Consumer Price Index (CPI), a main gauge of inflation, fell 0.1 percent in May on a seasonally adjusted basis, compared to 0.2 percent increase in the previous month, said the Labor Department on Wednesday. May's decline was the largest since January 2016 and confounded economists' expectations for a 0.1 per cent gain.

The Atlanta Fed is forecasting the economy growing at a 3.0 percent annualized rate in the second quarter, but this estimate could be trimmed following the weak core retail sales. The U.S. dollar has usually softened in 2017; however, this is not yet showing up in higher prices at the consumer level, said TD Economics.

"From out of nowhere we have now had three months of unusual weakness in underlying prices", said Paul Ashworth, chief economist at Capital Economics. The economy grew at a 1.2 per cent annualised rate in the first quarter, held back by a near stall in consumer spending and a slower pace of inventory investment. In addition to a drop in energy costs last month, the price of clothing, airline fares and medical care also declined.

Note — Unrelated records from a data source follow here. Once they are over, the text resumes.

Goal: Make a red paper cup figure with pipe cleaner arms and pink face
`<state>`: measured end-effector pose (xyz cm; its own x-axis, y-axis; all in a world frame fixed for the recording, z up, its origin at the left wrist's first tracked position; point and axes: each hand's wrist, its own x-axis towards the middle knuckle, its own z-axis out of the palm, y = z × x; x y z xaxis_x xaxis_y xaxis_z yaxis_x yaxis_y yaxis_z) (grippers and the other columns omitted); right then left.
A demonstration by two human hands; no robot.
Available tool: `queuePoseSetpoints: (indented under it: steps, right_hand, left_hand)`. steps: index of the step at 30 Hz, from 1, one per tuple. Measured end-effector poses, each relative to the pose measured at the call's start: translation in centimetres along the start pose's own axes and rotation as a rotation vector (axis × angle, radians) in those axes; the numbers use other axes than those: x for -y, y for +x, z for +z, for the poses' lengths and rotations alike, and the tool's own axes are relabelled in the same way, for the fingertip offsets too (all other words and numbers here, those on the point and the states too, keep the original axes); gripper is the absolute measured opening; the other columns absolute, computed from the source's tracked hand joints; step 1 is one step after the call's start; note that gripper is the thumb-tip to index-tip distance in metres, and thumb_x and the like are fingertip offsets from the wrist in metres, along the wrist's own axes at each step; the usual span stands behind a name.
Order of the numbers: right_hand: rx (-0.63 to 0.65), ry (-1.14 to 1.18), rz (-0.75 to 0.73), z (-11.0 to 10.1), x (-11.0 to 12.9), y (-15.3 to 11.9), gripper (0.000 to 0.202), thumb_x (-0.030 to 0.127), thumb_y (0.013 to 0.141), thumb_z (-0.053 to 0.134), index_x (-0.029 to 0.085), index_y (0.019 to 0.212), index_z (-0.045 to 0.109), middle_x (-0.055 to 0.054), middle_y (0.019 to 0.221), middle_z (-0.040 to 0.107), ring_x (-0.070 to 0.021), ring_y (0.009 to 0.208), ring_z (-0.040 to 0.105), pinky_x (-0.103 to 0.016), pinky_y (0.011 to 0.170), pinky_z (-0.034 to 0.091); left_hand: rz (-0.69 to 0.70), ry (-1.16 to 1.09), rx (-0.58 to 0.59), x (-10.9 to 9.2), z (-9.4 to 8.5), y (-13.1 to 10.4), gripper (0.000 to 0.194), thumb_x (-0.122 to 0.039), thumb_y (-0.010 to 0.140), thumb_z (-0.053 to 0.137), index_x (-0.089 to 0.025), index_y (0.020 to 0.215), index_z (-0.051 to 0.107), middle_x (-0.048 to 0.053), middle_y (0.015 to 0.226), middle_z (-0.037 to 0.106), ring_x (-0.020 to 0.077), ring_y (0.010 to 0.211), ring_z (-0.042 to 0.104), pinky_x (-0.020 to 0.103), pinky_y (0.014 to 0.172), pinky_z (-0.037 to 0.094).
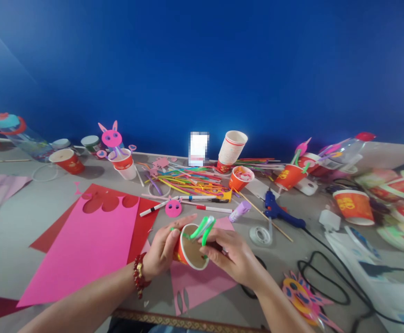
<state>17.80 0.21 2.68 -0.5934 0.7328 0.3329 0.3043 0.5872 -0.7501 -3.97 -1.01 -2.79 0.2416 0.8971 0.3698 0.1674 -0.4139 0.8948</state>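
Tilted on its side, a red paper cup (194, 253) has its open mouth turned toward me. My left hand (162, 249) is wrapped round the cup's left side, with the thumb near the rim. My right hand (229, 252) is at the cup's right rim, its fingers closed round a bent green pipe cleaner (205, 229) that reaches over the mouth. Beneath the cup lies a light pink sheet (202, 286). Just behind the hands is a pink round face cutout (173, 207) with ears.
Pink paper (94, 245) lies left over a red sheet. Behind are many pipe cleaners (188, 180), markers, stacked cups (232, 148) and a finished pink figure (112, 138). To the right are a blue glue gun (280, 210), tape (260, 236) and black cables.
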Motion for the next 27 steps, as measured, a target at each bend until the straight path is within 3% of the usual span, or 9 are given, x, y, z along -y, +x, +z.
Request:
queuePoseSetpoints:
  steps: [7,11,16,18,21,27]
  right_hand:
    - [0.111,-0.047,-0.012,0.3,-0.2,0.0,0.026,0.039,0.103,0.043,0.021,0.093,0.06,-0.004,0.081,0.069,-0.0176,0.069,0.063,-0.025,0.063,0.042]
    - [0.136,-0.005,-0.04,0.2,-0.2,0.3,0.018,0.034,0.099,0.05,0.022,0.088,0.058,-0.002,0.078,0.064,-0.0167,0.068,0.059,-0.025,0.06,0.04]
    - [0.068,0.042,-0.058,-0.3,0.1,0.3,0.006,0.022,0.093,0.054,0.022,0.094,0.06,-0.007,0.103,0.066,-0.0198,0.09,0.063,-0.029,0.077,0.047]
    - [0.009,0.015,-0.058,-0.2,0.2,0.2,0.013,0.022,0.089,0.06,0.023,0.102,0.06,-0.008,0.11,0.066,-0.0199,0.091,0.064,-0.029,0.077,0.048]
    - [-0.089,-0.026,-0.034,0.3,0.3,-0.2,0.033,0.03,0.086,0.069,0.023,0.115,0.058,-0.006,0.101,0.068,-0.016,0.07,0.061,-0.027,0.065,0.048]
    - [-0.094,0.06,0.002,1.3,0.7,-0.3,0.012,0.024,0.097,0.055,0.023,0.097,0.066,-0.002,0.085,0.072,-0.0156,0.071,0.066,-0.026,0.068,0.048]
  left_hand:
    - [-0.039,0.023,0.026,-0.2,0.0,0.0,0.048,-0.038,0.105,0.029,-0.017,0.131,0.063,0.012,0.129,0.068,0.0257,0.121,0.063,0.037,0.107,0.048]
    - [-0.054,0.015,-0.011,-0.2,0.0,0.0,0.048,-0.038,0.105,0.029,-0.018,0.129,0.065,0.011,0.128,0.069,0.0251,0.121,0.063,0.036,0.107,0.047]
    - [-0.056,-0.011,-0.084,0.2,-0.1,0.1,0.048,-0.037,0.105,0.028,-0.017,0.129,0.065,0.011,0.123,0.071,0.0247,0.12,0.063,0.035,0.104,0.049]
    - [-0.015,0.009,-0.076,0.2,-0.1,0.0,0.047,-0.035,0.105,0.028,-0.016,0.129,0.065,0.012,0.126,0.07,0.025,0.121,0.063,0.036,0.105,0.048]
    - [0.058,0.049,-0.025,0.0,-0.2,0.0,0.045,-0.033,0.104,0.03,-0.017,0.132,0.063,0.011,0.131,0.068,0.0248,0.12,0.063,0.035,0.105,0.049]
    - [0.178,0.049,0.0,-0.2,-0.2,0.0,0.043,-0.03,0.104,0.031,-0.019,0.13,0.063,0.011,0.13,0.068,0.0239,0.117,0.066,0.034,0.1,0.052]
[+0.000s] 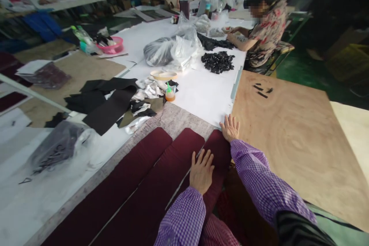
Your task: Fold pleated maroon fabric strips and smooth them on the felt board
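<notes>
Three long maroon fabric strips with clipped corners lie side by side on a grey-marked sheet [180,117]: a left strip [135,161], a middle strip [170,161] and a right strip [219,150]. My left hand [201,171] rests flat with fingers spread on the right strip, near its left edge. At that strip's far right corner, my right hand [230,127] lies with fingers stretched out, by the table edge. Neither hand holds anything. Purple checked sleeves cover both forearms.
Black fabric pieces [108,102], a small orange bottle with a green tip [170,93] and a tape roll [163,75] lie ahead. A plywood board [288,134] adjoins on the right. A seated co-worker [266,27] handles small pieces near a black pile [218,62].
</notes>
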`<state>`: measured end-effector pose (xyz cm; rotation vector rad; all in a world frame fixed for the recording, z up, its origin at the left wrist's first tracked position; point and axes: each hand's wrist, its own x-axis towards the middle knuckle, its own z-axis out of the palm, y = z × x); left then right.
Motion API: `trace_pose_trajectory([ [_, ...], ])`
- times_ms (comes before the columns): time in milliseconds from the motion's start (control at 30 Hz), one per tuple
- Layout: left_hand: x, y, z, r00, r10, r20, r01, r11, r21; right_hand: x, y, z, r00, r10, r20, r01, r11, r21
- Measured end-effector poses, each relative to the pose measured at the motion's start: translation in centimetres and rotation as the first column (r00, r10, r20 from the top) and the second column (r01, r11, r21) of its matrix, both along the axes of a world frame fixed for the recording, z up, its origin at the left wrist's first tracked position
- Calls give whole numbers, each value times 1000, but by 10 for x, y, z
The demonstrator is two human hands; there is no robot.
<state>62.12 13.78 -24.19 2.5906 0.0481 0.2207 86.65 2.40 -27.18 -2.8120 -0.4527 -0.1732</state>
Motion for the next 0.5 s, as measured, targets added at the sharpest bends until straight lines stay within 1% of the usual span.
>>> trace_pose_trajectory([
  [67, -1, 3, 0, 1000, -7, 20, 7, 1000, 9, -5, 9, 17, 999, 25, 40, -27, 999, 45],
  [100, -2, 5, 1, 999, -15, 31, 14, 1000, 13, -10, 18, 26, 996, 67, 60, -71, 995, 65],
  [133, -2, 7, 3, 999, -24, 41, 23, 1000, 18, -17, 30, 33, 988, 135, 76, -141, 987, 79],
  [167, -3, 8, 5, 998, -33, 50, 32, 999, 22, -27, 45, 38, 969, 235, 79, -241, 967, 82],
  [200, -5, 10, 9, 997, -42, 58, 41, 999, 26, -40, 61, 40, 929, 363, 67, -368, 927, 74],
  [233, -9, 10, 13, 997, -51, 66, 49, 998, 29, -54, 79, 39, 872, 488, 46, -490, 870, 60],
  [267, -15, 10, 19, 996, -57, 71, 55, 998, 30, -69, 96, 35, 814, 581, 28, -582, 812, 46],
  [300, -23, 10, 25, 996, -56, 73, 54, 998, 28, -85, 112, 29, 770, 638, 16, -638, 769, 33],
  [333, -35, 10, 31, 996, -47, 71, 45, 999, 23, -100, 125, 21, 751, 660, 13, -660, 751, 21],
  [400, -68, 14, 41, 999, 16, 52, -16, 1000, 2, -126, 144, 5, 767, 641, 29, -642, 767, -4],
  [433, -91, 18, 45, 998, 60, 34, -60, 998, -8, -135, 148, -2, 780, 625, 40, -625, 781, -16],
  [500, -147, 30, 47, 984, 177, -22, -178, 984, -29, -146, 150, -10, 793, 607, 54, -606, 795, -38],
])
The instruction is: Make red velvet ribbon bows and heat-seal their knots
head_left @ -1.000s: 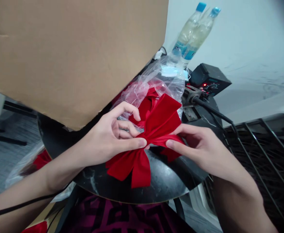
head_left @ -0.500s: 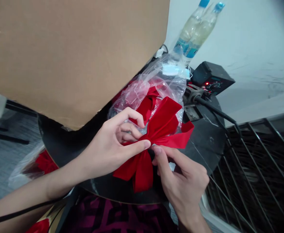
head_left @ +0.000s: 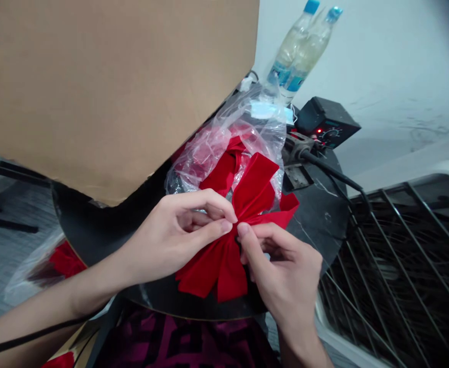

Wall Street was expecting a mild 0.1% rise overall and a 0.2% increase outside the stalling auto sector.

It was the second drop in the CPI in three months. The core CPI increased 1.7 percent year-on-year, the smallest rise since May 2015, after advancing 1.9 percent in April.

The Fed has a 2 percent inflation target and tracks an inflation measure which is now at 1.5 percent.

In May, energy prices fell sharply to reflect lower oil prices. The index, which tracks the greenback against the currencies of major United States trade counterparts, was above the 97 level before the data release.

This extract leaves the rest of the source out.